WHAT YOU HAVE TO DO>
Take the lines below from the one with "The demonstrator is" through the one with "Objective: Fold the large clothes" and retype them exactly. Include nothing else, and no pictures.

MATERIAL PROVIDED>
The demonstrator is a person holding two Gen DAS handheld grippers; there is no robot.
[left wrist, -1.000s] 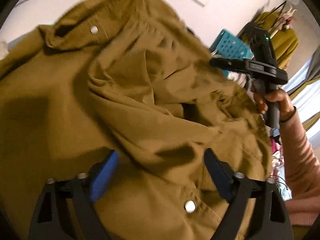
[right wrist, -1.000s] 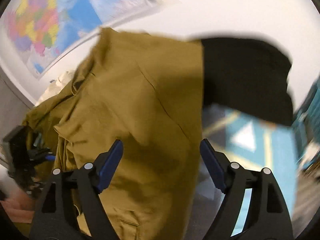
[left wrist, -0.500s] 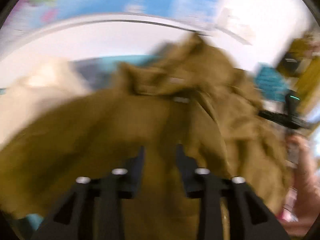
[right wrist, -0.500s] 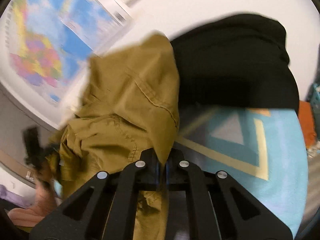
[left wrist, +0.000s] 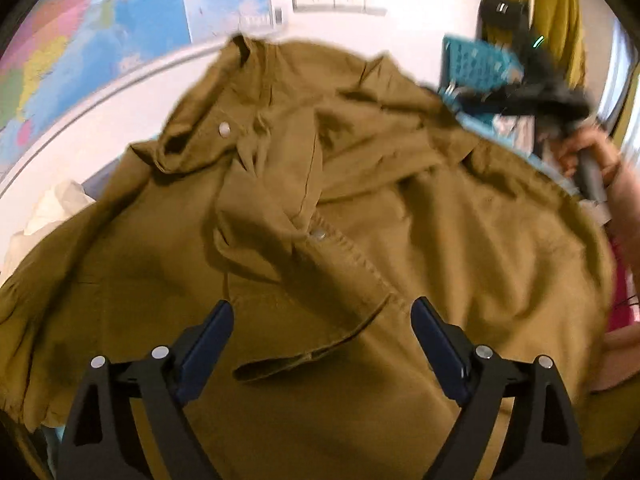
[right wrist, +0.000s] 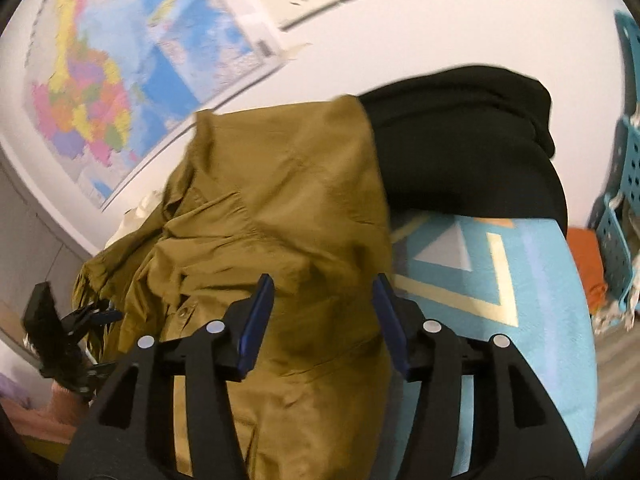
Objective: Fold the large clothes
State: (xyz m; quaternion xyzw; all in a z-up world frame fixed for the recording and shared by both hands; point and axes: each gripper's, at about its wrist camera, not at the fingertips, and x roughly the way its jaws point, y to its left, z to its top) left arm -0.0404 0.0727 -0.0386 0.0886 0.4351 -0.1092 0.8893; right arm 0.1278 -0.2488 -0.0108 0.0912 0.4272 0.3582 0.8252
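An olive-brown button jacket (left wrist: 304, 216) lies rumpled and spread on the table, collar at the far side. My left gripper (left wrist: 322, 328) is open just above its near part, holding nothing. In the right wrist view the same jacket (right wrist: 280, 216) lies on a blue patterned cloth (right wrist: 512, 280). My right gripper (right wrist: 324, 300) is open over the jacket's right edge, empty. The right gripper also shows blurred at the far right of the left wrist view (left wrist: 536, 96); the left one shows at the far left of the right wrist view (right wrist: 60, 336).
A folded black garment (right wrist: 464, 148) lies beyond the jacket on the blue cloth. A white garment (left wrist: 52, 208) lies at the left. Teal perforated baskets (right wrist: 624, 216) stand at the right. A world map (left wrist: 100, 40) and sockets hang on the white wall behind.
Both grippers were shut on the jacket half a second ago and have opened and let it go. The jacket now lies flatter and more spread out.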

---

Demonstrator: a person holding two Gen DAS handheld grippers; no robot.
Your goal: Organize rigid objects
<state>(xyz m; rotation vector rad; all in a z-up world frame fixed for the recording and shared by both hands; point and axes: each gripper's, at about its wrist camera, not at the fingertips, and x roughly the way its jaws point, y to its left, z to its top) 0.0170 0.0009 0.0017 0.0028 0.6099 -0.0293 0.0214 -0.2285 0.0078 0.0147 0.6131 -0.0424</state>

REPLY TO THE TASK>
The demonstrator is a person holding two Gen DAS handheld grippers; there is no robot.
[left wrist, -1.000s] 
[right wrist, -1.000s] 
[left wrist, -0.500s] 
[right wrist, -0.500s] 
[left wrist, +0.000s] 
[right wrist, +0.000s] 
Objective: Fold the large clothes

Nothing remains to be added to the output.